2017-03-12 08:00:00 | 日本の町並み
 山形の専称寺には最上氏の娘で豊臣秀次の側室になる寸前に秀吉に処刑をされた悲劇の姫君である駒姫の墓がありました。わずかに15歳という幼い命だったようです。秀吉という、権力者の気まぐれで、本人はおろか眷属まで抹殺されてしまった、恐ろしい話です。権力というのは、集中するべきではないのですが、どうも日本人は、水戸黄門をはじめ権力者を英雄視して好む傾向があり怖いです。
 秀次を初め抹殺された人々の遺骸は、一つの穴に放り込まれ首塚が作られました。その後、鴨川の洪水で流されましたが、河川改修をした角倉了以により、瑞泉寺が興され供養塔が再建されました。この角倉了以の没後に入れ違いのように、淀川の改修などで富を得たのが河村瑞賢です。この河村瑞賢が、淀川改修の折に休憩所として建てた建物が、茶室として東京国立博物館の庭園に残されています。今回は、前振りが長くなりましたが、博物館の庭園にある5つの茶室を紹介します。

 博物館の庭園は、江戸時代に当地にあった寛永寺本坊の庭園の名残で、本館の裏側に広がっています。江戸時代に創建され、明治から昭和にかけて、こちらに移築された2つの書院茶室と3つの草庵茶室が木立の中に建っています。

 
 これらの茶室の最も東寄りにあるのが、河村瑞賢が休憩所として建て、昭和になって茶室として生まれ変わった春草廬です。元来が休憩所なので、茶室としての決まり事の躙り口や天井に変化を持たせるなどの建物ではありません。この建物は、三渓園を作った原三渓が購入したのち、茶の湯仲間の電力王の松永耳庵に贈られ、所沢の別荘に茶室として移築されたものです。後になって耳庵が小田原に引っ越した時に博物館に寄贈されたものです。この、春草廬の後方には桜の木があって、開花の頃には建物に覆いかぶさるように咲く桜は見事です。

 
 春草廬の西にあって、博物館のテラスから池越しに見える目立った茶室は、転合庵です。この茶室は、江戸時代の初期に小堀遠州が自邸に建てたものですが、これには日本文化を象徴するような逸話が残されています。ある日、遠州は桂離宮を作った八条の宮から一つの茶入れをプレゼントされます。このプレゼントを大変喜んだ遠州は、握りこぶし程度の小さな茶入れ一つのお披露目のためだけに、わざわざこの転合庵を建てたと言われています。小さな茶器が領土やお金と同じくらいの勝ちを持つことがあるという文化の片りんを感じさせる逸話です。

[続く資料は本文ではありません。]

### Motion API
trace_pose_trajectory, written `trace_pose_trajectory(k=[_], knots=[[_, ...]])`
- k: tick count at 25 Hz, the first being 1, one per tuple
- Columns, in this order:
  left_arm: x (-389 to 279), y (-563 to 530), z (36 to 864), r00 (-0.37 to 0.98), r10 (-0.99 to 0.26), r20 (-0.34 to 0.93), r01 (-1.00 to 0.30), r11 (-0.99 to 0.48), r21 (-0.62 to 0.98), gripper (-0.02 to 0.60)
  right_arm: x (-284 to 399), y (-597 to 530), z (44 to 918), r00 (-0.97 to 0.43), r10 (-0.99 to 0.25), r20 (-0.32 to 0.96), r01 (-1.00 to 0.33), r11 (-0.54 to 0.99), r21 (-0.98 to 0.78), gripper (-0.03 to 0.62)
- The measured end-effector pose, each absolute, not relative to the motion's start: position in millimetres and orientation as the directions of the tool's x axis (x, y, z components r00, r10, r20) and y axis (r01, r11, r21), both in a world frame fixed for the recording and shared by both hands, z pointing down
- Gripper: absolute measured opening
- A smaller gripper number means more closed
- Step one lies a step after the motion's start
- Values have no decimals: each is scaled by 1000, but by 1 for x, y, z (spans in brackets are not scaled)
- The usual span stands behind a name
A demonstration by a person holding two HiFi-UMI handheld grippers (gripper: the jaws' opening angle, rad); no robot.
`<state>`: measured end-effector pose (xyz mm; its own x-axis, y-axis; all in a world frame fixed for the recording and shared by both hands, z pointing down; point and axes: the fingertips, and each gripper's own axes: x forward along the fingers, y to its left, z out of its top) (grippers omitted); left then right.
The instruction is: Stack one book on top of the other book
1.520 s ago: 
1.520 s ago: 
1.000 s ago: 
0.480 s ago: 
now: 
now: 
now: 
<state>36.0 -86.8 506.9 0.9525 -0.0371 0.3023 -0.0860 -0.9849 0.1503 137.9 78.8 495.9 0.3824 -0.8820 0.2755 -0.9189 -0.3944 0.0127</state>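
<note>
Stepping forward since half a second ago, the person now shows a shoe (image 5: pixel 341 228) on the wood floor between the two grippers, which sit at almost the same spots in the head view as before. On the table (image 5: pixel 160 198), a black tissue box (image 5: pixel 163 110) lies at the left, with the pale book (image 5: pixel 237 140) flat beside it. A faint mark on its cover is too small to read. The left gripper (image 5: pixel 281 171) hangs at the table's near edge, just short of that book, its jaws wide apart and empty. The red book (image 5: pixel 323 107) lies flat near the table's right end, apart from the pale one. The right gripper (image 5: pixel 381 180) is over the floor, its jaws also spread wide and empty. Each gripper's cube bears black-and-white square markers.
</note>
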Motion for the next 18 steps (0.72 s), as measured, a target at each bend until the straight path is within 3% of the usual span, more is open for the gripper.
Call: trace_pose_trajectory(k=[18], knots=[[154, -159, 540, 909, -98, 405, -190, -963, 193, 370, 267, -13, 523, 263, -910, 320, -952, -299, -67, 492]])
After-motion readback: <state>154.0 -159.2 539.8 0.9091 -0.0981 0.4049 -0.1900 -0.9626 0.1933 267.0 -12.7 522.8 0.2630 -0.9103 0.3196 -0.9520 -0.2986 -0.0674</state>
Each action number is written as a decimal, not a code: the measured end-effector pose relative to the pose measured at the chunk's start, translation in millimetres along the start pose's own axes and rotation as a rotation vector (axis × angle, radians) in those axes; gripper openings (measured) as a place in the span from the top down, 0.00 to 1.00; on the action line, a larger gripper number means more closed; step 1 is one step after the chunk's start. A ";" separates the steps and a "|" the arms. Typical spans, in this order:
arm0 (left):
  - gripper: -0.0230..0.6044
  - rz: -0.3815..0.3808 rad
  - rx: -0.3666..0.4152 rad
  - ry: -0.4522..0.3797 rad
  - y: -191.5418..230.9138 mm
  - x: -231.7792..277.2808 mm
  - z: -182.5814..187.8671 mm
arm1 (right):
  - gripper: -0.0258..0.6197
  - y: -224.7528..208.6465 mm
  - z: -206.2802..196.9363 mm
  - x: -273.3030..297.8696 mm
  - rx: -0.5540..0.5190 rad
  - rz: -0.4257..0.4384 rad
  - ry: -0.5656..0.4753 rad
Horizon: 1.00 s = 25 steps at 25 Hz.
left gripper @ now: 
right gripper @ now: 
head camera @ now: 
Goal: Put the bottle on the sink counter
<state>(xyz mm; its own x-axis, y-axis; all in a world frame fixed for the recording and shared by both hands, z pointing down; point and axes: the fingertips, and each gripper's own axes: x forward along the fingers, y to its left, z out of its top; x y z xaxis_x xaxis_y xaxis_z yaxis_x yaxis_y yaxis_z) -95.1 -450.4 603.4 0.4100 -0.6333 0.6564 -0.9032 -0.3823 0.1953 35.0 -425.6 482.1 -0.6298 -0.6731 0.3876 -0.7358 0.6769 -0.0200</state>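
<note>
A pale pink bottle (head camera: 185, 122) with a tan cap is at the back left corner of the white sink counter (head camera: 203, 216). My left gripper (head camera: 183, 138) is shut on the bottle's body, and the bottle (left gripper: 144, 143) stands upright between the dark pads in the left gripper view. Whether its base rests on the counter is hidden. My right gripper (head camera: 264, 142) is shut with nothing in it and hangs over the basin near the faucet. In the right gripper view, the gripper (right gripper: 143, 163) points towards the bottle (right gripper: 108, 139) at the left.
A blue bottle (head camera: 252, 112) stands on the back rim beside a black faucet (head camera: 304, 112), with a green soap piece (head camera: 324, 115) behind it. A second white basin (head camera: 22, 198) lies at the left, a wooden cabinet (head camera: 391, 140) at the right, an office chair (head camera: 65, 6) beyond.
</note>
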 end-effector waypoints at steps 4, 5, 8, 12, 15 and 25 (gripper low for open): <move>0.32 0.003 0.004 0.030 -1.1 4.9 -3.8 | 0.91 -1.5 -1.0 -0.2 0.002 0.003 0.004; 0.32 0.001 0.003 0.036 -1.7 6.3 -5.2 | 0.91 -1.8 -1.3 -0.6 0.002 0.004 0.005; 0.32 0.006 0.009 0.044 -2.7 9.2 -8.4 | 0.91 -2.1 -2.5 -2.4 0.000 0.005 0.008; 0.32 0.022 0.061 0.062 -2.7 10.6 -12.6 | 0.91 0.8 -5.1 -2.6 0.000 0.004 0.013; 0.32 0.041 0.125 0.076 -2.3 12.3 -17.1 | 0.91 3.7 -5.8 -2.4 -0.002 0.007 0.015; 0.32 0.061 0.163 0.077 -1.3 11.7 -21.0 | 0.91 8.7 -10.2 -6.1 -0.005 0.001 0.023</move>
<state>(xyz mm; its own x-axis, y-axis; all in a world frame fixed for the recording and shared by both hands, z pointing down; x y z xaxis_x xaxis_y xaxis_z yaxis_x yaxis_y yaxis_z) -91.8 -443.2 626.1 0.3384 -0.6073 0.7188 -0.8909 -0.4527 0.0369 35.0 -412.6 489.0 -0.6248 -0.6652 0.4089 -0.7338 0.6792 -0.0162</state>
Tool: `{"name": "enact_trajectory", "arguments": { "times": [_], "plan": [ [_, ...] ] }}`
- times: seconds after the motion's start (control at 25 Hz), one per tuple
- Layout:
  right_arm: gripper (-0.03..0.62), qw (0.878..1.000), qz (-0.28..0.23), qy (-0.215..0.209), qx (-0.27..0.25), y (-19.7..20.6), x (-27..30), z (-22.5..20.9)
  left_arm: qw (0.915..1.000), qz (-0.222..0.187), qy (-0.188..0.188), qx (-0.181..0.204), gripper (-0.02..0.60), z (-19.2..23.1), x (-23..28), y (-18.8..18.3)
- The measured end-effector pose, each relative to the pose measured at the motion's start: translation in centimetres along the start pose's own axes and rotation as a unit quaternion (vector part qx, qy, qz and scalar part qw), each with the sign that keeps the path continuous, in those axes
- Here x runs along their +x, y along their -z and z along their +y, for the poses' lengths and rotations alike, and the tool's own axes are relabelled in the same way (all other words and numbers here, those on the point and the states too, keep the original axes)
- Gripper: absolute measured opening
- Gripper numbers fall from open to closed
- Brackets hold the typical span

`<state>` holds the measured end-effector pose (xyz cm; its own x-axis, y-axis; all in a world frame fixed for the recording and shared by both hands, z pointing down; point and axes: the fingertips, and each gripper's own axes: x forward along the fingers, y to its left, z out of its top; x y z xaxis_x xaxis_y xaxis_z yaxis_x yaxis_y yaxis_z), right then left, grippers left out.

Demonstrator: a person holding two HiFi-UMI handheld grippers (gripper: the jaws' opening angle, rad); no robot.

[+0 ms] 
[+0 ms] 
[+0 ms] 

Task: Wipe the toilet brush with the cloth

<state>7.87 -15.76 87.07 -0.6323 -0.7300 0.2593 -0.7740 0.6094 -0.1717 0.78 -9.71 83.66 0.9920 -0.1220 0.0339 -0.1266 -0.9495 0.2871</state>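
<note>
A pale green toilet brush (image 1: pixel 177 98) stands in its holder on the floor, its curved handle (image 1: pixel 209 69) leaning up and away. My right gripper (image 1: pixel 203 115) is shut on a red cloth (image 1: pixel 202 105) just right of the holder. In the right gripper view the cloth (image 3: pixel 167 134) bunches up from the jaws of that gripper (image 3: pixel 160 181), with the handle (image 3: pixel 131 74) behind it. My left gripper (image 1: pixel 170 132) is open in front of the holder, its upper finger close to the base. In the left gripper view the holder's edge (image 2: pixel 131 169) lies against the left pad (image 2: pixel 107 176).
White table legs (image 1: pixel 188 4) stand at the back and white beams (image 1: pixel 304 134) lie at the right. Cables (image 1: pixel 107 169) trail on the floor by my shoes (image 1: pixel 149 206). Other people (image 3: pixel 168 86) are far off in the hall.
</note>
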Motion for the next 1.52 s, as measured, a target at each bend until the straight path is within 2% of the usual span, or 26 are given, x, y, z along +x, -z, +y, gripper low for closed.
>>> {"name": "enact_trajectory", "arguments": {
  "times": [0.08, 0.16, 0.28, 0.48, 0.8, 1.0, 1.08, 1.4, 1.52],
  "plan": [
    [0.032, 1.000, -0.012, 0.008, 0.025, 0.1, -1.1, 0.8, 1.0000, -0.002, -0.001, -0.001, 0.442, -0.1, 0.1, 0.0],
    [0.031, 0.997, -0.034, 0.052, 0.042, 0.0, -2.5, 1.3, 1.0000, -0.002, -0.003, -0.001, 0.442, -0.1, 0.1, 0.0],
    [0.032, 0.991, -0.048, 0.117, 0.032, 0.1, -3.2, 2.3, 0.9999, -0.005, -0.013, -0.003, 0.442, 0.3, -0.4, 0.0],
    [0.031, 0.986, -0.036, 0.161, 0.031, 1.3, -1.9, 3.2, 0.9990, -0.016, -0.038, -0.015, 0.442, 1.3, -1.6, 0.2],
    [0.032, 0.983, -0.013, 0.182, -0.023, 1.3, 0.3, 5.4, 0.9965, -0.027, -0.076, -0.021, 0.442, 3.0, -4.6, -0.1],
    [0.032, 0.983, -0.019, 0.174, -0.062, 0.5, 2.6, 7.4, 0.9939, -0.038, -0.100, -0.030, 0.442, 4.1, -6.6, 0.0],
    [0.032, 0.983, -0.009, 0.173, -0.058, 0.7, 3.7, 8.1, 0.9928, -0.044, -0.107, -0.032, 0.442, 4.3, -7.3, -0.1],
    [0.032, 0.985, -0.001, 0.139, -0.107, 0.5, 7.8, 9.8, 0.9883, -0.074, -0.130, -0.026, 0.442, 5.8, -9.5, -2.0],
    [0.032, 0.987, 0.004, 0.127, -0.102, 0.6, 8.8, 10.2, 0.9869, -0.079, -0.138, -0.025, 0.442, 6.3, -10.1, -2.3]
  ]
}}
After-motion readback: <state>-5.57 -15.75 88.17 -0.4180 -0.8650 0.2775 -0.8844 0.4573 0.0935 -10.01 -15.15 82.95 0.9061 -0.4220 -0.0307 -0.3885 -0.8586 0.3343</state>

  さらに西に、木立の中に建っているのは、博物館が上野に来る前に移築された六窓庵です。江戸時代の初期に行為服地の塔頭の慈眼院に、金森宗和の好みで建てられました。利休の頃には内部が暗い茶室が好まれましたが、江戸時代になると明るい茶室が多くなり、この茶室も窓が六つあって、明るいだけでなく、時の移ろい、季節の移ろいを感じ取れる茶室になっています。この六草案は茶室の建物だけでなく、寄り付き、腰掛待合、雪隠など草案茶室として必要な道具立てがそろっています。

 
 残りは書院茶室で、2棟のうち東に建っているのが応挙館です。江戸時代に名古屋市郊外の明眼院の書院として建てられ、内部は典型的な勝因づくりになっています。この明眼院は江戸期には眼病治療を行うお寺として、全国から患者が押し掛けたようで、日本画家の応挙もその一人でした。その縁で、この書院の中には、応挙の筆になる襖絵や床の間を飾る絵が描かれています。明治期になって、お寺での治療行為が禁止され、寺は寂れ、この書院は当時の三井の総帥の益田鈍翁に買い取られ品川に移設、応挙館の名前で茶室に転用されました。応挙館の前庭には、江戸時代には眼病治療に使われたというメグスリノキも植えられています。

 
 最後の茶室は、九条館という、江戸時代後期に京都御所内に建てられた書院でした。建てたのは、藤原氏北家の流れをくむ九条家で、代々摂政、関白職を輩出してきた貴族です。明治になって天皇とともに、東京の赤坂に引っ越し、この建物もアークヒルズ近くの九条家の居所として使われたのち博物館に寄贈されました。建物の内部には、藤原氏を象徴する藤の花をモティーフとする釘隠しや欄間などがちりばめられています。

 応挙館の襖絵は、コンピュータによる高精細ディジタルスキャンを使った複製がはめ込まれています。原本は保存のために収蔵庫に保管をされています。気温や湿度、さらには来訪者が触る事故などを考えれば、後世に文化財を伝えるためには、一つの選択肢かもしれません。また、複製は注意深く作られているので、部屋の雰囲気を変えてしまうということもありません。一方、最近驚いたのは、有名な寺院の三重塔の解体修理です。建っている地盤が弱いのでコンクリート・スラブで基礎を補強するとのこと。現在わかっている技術で、解体前の塔を構成する技術の解析はできるでしょうが、現在では解析不可能な部分は失われます。本物が消滅してしまうからです。先ほどの複製では、本物は残っているので、後の時代の技術で解析は可能なはずです。先代の漫談和尚の伝統でしょうか、文化財の保存と言いながら、実は重要な情報を消し去ってるような気がします。